Although sin has left this earth full of sickness and disease,
He chooses to work with it, under it, over it, in spite of it.
Whatever your theology on this pandemic is,
I think we can all agree that wherever it is darkest,
there will be close behind the brightest light of Glory
you could ever have imagined!

Most of us remember the moment when we finally “got it.”
We finally saw that, in the end, little was being exaggerated.
And we realized that people had died, were dying, were going to die.
And we began to question and wonder and wrestle
with something so colossal none of us could wrap our mind around it.
It´s absolutely global…and yet so neighborly…and so invasively personal all at the same time.
It sucked up all our freedom and independence.
And thrust us into a frenzy of change in order to be able to continue working, studying, 
caring for others, caring for our bodies. Or not.
We feel & see every array of emotion,
We feel things we don´t understand, say things we don´t mean, pray desperate prayers.
We are captives in this life-halting, things-will-never-be-the-same-again pandemic.
And it´s ok.

We have been extended an unplanned self-retreat, 
an unexpected time of self-reflection.
I realize this looks differently to everyone.
Some are still working fairly normally.
Those in health care are living true nightmares.
Some of us have switched to working from home,
While others cannot work at all.
Some have suddenly had to shift to full-time child care,  
While others live alone & are facing a sort of solitary confinement.

Yet for everyone, everything changed.
There is a quiet to everything outside, to all our activities.
In this stillness, in the hushed, reserved tones of quarantine,
things begin to stir...in us, in those around us...
and we are all confronted with a mirror.
                                                                                                     
Yet as we begin to walk out days at home,
He is moving, inviting, correcting, enveloping
He confronts us in all we claim to be -
We realize how inept we are at so much togetherness
and loneliness at the same time!
And there is no escape.

We are being graced with
An alluring chance to grow into one another,
Not just “do our own thing.”
Will we take it?
Will we grow in family, in community, in church?
Or will we become stuck in time, ignoring this chance to peel back unhealthy patterns?

We cannot deny this chance to listen, to discern,
to experience compassion, to experience grief.
To laugh, to play, to create
And we may find ourselves in unusual roles, exercising significant patience,
experiencing jealousy, uncomfortableness, anger, sadness…
Extroverts and introverts trying to find a routine that works.
Spouses are trying to meet needs & get needs met.
Kids are going crazy and the educational systems are stretched raw 
adjusting to education on line in this unexpected time.

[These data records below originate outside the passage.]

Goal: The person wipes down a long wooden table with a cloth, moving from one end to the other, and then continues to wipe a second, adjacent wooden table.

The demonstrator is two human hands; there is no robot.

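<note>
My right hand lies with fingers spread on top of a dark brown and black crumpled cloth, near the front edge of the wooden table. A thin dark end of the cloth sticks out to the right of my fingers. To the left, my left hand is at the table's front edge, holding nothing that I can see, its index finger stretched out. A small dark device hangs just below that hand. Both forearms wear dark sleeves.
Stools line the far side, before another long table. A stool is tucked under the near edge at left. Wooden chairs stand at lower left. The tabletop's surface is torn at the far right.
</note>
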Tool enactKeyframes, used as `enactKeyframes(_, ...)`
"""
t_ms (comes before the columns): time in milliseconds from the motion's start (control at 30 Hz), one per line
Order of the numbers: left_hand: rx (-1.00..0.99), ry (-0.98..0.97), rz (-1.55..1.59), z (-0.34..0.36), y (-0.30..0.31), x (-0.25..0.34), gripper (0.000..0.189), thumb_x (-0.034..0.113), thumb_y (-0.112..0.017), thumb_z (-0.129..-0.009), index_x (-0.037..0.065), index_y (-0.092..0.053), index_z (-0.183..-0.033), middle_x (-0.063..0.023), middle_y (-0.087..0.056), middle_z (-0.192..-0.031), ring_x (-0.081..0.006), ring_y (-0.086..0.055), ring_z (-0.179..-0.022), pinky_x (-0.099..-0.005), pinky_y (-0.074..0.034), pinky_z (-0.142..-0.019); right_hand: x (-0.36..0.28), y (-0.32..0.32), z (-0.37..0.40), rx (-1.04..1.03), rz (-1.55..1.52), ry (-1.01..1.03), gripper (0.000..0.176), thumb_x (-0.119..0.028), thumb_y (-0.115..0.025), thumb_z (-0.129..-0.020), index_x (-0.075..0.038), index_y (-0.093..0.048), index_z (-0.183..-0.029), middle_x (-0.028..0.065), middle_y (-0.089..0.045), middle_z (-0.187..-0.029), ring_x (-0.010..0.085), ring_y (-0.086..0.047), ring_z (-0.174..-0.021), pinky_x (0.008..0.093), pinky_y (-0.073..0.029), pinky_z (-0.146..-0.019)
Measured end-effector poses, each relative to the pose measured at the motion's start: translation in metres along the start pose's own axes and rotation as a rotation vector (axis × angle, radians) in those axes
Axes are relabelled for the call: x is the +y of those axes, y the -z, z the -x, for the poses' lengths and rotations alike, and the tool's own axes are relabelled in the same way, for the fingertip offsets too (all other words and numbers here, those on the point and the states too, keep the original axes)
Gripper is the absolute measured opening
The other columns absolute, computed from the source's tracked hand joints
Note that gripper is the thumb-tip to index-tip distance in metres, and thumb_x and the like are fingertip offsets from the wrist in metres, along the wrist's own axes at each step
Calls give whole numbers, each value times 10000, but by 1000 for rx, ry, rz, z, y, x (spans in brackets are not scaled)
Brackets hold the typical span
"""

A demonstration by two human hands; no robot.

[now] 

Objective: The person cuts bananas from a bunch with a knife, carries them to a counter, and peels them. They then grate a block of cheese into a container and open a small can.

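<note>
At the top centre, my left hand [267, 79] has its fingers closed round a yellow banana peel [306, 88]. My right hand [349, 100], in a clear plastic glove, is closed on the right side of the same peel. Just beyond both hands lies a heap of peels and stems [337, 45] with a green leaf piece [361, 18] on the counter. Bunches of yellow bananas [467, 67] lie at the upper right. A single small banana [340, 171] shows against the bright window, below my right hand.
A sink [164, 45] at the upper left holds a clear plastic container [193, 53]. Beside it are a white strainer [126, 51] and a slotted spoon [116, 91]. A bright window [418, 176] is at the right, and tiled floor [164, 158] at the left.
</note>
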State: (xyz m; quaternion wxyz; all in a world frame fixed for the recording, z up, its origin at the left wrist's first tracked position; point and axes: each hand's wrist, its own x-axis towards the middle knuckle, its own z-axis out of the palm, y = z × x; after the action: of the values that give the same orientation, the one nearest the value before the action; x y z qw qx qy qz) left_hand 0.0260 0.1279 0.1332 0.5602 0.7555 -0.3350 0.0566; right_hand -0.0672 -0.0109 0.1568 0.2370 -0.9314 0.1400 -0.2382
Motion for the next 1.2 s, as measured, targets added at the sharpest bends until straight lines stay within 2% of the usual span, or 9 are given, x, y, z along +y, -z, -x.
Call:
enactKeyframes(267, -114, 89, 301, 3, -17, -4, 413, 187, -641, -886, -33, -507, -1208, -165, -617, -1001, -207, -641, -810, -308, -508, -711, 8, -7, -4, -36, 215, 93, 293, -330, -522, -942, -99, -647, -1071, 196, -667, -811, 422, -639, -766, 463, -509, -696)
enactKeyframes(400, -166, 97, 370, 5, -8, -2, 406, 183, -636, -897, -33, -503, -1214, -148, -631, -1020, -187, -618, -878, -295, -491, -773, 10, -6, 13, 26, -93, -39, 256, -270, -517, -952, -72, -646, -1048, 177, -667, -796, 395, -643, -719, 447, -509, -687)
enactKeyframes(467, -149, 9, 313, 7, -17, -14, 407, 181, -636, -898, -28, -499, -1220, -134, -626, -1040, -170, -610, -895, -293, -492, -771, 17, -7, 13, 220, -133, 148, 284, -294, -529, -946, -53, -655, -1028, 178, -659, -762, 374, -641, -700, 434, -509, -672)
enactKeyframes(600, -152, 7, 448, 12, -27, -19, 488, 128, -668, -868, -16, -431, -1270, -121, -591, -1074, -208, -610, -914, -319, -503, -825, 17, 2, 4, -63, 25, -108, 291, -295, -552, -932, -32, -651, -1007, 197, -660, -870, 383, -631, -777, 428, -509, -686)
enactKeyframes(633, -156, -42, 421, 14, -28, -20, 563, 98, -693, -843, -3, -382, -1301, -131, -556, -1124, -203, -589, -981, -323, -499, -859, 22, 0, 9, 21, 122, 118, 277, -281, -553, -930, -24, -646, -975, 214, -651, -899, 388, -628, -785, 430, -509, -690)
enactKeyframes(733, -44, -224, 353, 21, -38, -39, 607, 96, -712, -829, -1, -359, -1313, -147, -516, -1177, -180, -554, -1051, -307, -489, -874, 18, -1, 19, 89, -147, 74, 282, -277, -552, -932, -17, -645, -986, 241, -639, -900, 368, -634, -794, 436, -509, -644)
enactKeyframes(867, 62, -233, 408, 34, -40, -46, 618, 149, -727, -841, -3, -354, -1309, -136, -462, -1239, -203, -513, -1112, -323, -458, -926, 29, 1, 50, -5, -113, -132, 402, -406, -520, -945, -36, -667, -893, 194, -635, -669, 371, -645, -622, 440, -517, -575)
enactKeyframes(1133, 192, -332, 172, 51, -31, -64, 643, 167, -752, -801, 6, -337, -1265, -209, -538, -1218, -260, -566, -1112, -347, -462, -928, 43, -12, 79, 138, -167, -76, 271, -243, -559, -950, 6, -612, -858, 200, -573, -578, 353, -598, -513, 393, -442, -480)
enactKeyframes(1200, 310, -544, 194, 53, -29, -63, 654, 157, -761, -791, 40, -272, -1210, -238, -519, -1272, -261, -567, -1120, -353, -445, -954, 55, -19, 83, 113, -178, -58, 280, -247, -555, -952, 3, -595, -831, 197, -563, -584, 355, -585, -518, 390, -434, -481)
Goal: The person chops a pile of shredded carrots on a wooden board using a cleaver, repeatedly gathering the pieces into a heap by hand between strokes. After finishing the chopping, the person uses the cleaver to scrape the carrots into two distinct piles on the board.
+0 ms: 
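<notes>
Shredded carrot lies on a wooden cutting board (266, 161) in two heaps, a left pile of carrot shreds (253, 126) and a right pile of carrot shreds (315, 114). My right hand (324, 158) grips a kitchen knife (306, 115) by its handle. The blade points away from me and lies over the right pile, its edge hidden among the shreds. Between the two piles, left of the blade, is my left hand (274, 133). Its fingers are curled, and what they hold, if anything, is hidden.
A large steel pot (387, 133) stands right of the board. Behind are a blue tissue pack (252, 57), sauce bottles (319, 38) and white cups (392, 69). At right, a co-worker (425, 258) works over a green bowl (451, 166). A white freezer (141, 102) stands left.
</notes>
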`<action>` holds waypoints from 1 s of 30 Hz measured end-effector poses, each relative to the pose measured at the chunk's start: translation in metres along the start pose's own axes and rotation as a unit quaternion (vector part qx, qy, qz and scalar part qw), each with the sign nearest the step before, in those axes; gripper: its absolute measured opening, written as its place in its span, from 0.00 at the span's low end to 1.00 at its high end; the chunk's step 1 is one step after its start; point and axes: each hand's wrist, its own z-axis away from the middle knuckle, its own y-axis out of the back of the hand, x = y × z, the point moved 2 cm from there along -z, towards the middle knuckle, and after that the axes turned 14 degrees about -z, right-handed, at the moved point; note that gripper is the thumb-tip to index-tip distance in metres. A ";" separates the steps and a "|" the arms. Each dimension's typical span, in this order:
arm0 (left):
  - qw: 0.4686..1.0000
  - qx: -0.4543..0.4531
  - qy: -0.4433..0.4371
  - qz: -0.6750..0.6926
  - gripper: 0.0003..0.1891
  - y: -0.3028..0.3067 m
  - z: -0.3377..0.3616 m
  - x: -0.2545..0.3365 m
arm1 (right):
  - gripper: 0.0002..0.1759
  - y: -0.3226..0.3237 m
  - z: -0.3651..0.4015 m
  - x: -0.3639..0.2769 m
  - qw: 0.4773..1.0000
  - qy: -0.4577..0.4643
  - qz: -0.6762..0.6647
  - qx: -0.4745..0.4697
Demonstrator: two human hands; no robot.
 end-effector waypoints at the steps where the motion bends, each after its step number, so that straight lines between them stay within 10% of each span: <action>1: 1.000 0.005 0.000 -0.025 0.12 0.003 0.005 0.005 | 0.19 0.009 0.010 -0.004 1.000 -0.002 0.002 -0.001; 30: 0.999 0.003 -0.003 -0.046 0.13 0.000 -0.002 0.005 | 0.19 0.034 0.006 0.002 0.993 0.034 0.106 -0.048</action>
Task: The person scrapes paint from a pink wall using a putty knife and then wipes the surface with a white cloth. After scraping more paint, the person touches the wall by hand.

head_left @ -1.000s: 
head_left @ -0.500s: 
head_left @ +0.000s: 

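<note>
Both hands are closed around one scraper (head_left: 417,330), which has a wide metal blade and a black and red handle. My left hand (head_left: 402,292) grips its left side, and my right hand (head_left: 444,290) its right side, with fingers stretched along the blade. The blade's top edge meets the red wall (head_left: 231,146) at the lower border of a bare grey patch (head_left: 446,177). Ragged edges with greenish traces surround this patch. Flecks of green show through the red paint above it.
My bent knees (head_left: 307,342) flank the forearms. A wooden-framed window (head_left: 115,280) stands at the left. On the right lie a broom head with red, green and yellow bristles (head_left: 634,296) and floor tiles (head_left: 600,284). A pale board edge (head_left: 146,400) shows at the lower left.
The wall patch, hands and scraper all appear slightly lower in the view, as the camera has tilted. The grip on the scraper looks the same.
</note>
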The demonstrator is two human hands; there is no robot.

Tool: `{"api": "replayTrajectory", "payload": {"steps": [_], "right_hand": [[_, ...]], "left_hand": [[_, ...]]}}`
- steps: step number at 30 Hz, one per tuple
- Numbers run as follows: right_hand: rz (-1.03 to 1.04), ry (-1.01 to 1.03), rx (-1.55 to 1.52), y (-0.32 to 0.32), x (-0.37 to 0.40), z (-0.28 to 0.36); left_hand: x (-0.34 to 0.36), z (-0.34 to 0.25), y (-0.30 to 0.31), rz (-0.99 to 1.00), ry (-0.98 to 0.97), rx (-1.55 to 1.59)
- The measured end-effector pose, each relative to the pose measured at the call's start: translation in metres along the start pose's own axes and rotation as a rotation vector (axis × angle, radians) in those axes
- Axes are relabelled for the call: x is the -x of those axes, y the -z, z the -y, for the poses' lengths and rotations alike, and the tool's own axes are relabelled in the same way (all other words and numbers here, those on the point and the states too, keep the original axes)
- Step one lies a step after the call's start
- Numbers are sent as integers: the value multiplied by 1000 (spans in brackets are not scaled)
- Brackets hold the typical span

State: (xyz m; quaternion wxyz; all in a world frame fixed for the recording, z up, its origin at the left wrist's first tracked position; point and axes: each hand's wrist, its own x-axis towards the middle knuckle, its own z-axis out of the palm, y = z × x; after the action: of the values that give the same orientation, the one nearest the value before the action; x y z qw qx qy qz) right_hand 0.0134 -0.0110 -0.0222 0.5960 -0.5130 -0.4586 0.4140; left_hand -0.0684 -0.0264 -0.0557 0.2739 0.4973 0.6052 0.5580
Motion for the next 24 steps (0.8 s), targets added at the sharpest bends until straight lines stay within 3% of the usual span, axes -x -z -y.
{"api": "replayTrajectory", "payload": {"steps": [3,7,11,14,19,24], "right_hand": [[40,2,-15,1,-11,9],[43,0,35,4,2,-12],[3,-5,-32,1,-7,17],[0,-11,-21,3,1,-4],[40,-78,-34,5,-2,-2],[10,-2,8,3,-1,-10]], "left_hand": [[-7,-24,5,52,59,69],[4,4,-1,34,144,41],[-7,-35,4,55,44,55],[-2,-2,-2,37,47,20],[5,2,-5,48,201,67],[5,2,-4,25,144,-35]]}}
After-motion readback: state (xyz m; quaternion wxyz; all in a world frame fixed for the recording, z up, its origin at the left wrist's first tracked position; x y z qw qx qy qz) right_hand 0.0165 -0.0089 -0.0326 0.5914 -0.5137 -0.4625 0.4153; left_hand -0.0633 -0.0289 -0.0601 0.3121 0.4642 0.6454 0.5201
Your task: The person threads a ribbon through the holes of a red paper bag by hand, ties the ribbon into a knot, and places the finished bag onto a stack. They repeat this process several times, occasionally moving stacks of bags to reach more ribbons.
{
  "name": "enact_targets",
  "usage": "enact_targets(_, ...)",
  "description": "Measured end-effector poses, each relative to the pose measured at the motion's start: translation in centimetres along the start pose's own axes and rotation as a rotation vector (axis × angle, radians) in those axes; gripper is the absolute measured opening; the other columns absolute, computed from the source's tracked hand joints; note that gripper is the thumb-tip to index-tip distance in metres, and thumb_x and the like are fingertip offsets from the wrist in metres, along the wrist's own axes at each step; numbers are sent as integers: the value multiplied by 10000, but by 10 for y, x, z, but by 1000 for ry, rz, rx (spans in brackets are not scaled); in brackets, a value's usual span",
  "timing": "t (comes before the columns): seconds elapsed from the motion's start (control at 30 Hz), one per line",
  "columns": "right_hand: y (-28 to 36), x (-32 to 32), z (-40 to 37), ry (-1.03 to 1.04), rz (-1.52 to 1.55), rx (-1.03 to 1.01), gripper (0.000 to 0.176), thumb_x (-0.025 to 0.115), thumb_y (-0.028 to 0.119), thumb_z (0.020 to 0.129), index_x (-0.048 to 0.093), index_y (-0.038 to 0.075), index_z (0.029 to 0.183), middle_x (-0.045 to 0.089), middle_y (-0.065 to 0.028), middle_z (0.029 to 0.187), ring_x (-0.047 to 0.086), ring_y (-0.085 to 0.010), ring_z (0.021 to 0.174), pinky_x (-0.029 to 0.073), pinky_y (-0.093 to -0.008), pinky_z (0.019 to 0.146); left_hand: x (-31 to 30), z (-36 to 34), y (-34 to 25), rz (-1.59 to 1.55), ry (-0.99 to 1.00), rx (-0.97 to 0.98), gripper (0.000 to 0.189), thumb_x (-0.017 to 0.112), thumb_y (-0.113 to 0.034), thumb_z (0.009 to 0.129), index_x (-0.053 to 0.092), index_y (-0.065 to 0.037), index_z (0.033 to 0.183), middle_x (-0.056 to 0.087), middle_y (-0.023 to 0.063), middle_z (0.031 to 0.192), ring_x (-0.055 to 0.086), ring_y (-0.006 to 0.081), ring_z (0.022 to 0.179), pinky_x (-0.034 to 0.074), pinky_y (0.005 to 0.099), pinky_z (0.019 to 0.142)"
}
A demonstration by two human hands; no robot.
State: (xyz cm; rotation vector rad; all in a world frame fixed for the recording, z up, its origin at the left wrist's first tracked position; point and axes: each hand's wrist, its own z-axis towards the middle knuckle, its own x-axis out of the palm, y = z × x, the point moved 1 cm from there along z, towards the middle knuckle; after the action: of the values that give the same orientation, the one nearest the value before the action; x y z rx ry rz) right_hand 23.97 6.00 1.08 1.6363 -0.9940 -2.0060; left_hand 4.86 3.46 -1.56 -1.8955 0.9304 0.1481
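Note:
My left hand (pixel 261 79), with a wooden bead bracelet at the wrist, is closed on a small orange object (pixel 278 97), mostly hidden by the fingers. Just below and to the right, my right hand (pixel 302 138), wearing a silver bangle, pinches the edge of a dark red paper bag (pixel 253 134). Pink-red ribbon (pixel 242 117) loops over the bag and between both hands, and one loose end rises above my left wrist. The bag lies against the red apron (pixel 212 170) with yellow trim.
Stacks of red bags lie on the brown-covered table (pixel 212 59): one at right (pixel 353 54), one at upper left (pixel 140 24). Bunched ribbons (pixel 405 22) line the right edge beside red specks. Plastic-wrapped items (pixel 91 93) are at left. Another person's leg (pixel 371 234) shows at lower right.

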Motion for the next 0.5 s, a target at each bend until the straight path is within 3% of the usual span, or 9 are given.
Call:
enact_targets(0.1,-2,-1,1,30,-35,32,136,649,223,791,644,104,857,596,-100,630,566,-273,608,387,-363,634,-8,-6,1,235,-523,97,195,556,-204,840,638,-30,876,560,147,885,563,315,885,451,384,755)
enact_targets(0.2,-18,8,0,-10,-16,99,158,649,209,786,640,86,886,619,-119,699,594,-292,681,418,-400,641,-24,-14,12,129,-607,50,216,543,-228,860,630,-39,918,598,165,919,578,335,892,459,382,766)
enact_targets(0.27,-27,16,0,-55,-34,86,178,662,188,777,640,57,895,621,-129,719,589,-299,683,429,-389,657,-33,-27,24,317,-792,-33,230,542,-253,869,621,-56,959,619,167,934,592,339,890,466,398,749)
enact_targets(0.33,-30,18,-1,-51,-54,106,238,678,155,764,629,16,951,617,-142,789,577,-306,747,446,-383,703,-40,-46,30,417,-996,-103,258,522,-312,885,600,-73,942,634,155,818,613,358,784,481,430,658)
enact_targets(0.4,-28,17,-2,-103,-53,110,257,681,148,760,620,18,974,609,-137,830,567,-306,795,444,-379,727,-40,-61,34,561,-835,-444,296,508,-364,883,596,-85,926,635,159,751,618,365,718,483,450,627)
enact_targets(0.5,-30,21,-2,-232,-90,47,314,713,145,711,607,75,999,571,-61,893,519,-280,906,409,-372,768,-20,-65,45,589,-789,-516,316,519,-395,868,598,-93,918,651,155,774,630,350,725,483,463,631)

No one can negate the rising fear, anxiety, confusion, distrust & even outright bewilderment
in our communities and around the world today.
Yet there are God stories multiplying in forsaken places,
Love stories among the vulnerable,
Jesus is coming alive in us
and we must pray that He will be seen.

There is uncertainty,
Yet we know one who is Certain.
There is fear,
Yet the “waves & wind still know his name.”*
There is breath held over the incredible economic impact.
Yet he can blow His breath across this globe in restoration.
There is loss & sadness & anger against how poorly prepared we were.
And we learn.
What were first numbers now have names, and soon, you know some of those names,
And there is grief.
And He sits with you.

He is in every individual sacred moment of yours.
And He is strategically working a billion things we cannot see
For the establishment of His kingdom.

It is a sober thing to be “making” history.
Yet Jesus has the script. (He writes it.)
Even in this, especially in this, he is turning, healing,
redeeming, calling forth heaven even in this, and it will be for His kingdom´s glory.
This is not the “glory” we expected in 2020!
But Jesus isn´t much into doing what we expect.

This extraordinary time calls for extraordinary attention.
Attention to the One writing out history.
Attention to the One who is redeeming in the midst of wars, chronic illness, vulnerability, natural disasters, human trafficking, crime, poverty….
Attention to the One who can redeem this virus, too.
Attention to our own hearts & His activity there.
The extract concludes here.